He recalled the first time he saw her, at a dance. It had been a wonder he’d seen her at all for the ring of potential suitors beseeching her to favor them. He’d watched and admired those young men for so boldly importuning such a virtual goddess, and then received the shock of his own young life when his father had taken him over to introduce him to Adeline and her father.
She had beamed, taken his arm, and whisked him onto the dance floor before he could gather his wits. The eyes of her many suitors had shot bolts of lightning, but he’d hardly noticed in his preoccupation with dancing with the loveliest woman in existence and hearing her laugh gaily at his awkward attempts at humor. Why, she had even laughed when he clumsily trod on her foot!
How he had loved her! Or believed he had. Only much later had he learned the meaning of genuine love. It involved a sharing of two souls in intimate companionship, not worshipping a woman for the perfection she supposedly personified.
A mammoth bull grunted and shook its hairy head.
Nate blinked, his reflection shattered. He stared at the bull in question, bracing for the sudden rush that would bowl Pegasus over if the horse wasn’t nimble enough. Sweat trickled into his eyes and made him blink, blurring his vision, and when it cleared a second later the buffalo was shuffling toward him with its head lowered.
He gulped and rode on. Submitting to fear would get him killed. If he could bluff the bull into believing he was harmless, he would make it.
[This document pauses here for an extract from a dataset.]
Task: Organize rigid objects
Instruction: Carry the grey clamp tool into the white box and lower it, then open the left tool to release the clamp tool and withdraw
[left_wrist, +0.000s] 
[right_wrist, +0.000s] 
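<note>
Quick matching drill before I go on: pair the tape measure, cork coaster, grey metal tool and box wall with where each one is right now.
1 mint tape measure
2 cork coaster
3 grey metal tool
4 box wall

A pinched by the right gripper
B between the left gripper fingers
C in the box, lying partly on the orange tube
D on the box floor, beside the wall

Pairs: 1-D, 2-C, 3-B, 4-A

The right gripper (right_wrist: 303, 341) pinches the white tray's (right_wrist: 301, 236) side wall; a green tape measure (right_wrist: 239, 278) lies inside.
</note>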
As the beast stepped ever nearer he held his breath, his palm slick on the Hawken. The rifle was next to useless since a single shot might not kill the bull. He knew of times when men put ten balls or more into a buffalo and it walked off as if it didn’t have a care in the world.
The bull approached from the left to within two yards of the gelding, then halted.
Nate could practically feel those suspicious dark eyes boring into him, and he held himself rigid, his facial muscles locked. He was afraid to so much as blink. Pegasus walked on undisturbed, and for a count of five his fate hung in a precarious balance. Suddenly the bull snorted, turned, and walked back to rub against a cow.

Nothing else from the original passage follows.